# Theloderma asperum



## Corpus Callosum (Apr 7, 2007)

Not a dart, but just got my group of 9 adult cb F1's and they are sweet.


----------



## eclipse1379 (Oct 7, 2009)

Nice! They have been on my 'want' list for a while now..


----------



## Eric Walker (Aug 22, 2009)

those look to be a bit on the well loved side they get a bit clumsy when they are that fat. remember raising water level and inch or so with fresh cool water after a good heavy spray and closeing off ventalation will really stimulate breeding and increase egg count and viability. these guys will breed anytime of year as long as conditions are met. throw in a large clay pot with fake plants and give them a go. they look ready  keep me posted


----------



## wickerstone (Jan 19, 2009)

I have two of these and they are reallllll sweet! They love the water and call...constantly. They are a nice edition to the collection.


----------



## Corpus Callosum (Apr 7, 2007)

They didn't eat for almost 5 days before this. The fattest ones already started calling so really no idea on sexing them, but I've had 4-5 males calling back to back so far. They've bred before as well. They're in a 29 gallon with 3-4" of water at the bottom, all cork/clay background, a large piece of cork bark floating as the land area, and a few hollow cork tubes coming out of the water.


----------



## Eric Walker (Aug 22, 2009)

I dont think this allways hold true for sexing them but I have noticed that all the male I have seen call ( my adults and the 8 month old group I just sold) have a large inner toe pad. not like the nuptual pads seen on 
t. corticale but the toe pad itself. the females I have had all have almost a lack of a toepad more just like a finger end. easy to check when they are on the glass. 

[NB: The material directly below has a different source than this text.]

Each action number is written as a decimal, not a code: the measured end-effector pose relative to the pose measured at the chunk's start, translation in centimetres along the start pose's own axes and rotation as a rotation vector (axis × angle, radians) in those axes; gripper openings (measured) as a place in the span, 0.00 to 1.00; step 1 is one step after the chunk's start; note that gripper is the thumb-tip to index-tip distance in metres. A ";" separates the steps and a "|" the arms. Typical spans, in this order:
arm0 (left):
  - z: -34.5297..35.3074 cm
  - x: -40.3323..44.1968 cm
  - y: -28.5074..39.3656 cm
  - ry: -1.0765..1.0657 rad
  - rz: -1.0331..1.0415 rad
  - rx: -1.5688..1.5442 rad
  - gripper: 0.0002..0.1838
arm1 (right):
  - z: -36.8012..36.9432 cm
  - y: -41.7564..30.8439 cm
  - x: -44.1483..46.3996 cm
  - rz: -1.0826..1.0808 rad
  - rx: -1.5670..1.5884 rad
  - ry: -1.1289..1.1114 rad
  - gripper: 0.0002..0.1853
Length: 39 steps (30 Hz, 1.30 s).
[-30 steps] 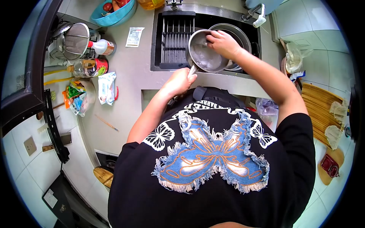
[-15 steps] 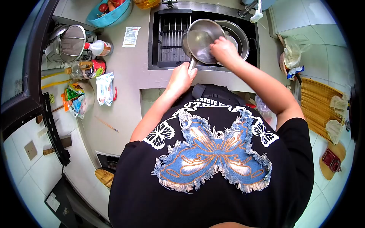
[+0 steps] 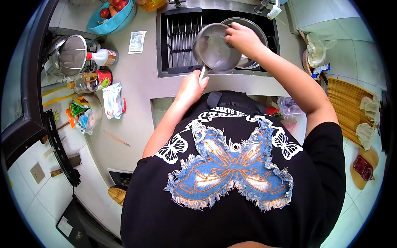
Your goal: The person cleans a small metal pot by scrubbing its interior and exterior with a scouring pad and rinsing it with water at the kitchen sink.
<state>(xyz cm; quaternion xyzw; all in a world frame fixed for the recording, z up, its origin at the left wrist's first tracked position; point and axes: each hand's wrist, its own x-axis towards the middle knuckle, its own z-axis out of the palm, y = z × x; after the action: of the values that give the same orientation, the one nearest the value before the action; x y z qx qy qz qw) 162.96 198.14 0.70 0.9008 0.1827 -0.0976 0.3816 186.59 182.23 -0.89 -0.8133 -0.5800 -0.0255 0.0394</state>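
Note:
My left hand (image 3: 192, 87) is wrapped round the handle of a metal saucepan (image 3: 215, 51), which is held tilted over the sink (image 3: 163, 66) with its inside facing me. At the pan's upper right rim is my right hand (image 3: 244, 39), its fingers bent inward; whatever they hold is hidden. A larger metal pot (image 3: 261, 33) stands in the sink behind my right hand and is partly covered by it. To the left of the saucepan, a black drying rack (image 3: 184, 37) spans the sink.
A blue basket (image 3: 113, 22) of vegetables stands at the back left. Bottles (image 3: 105, 57), a strainer (image 3: 74, 56) and a white packet (image 3: 113, 101) lie along the left counter. The faucet (image 3: 273, 11) is at the back right, with a bamboo mat (image 3: 351, 109) at the right.
My right hand has moved from low inside the saucepan up to its upper right rim. The saucepan's tilt has changed slightly, with my left hand still on its handle. The whole view has shifted a little.

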 end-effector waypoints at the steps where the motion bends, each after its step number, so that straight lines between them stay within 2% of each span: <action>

let me know if you can see any differences


----------



## Eric Walker (Aug 22, 2009)

the fat one in the belly pic has its inner pads kinda smooshed in there its kinda hard to tell.


----------



## NathanB (Jan 21, 2008)

how cute mike


----------



## hexentanz (Sep 18, 2008)

hahaha what little fatties!


----------



## stemcellular (Jun 26, 2008)

you and your damn tree frogs! Get some real frogs, Mike! (nice looking, btw)


----------



## Eric Walker (Aug 22, 2009)

what other tree frogs do you keep?



stemcellular said:


> you and your damn tree frogs! Get some real frogs, Mike! (nice looking, btw)


----------



## Corpus Callosum (Apr 7, 2007)

Eric Walker said:


> what other tree frogs do you keep?


Mainly just Phyllomedusa tomopterna right now, but working on getting 2-3 other species.


----------



## nathan (Jul 24, 2009)

What other species are you thinking of?


----------



## Corpus Callosum (Apr 7, 2007)

I enjoy having a diverse collection so I'm good on Phyllomedusa and Theloderma with those two species. A glass frog species would be sweet when they eventually come in, then just keeping an eye on what's around with a few other genera. I'm not quite ready yet to go to keeping full grown crickets on hand so mostly focusing on the smaller stuff that take 1/4"-1/2" crickets (since I also use them to feed my darts like terribilis and trivittatus).


----------



## Corpus Callosum (Apr 7, 2007)

Just went out with my flashlight and looked at each one. 8 actively calling males! I know I've heard females have some type of call too, but these were high pitched calls on a regular basis so I'm fairly confident they're males. They've bred for the previous owner so it must be a 8.1.


----------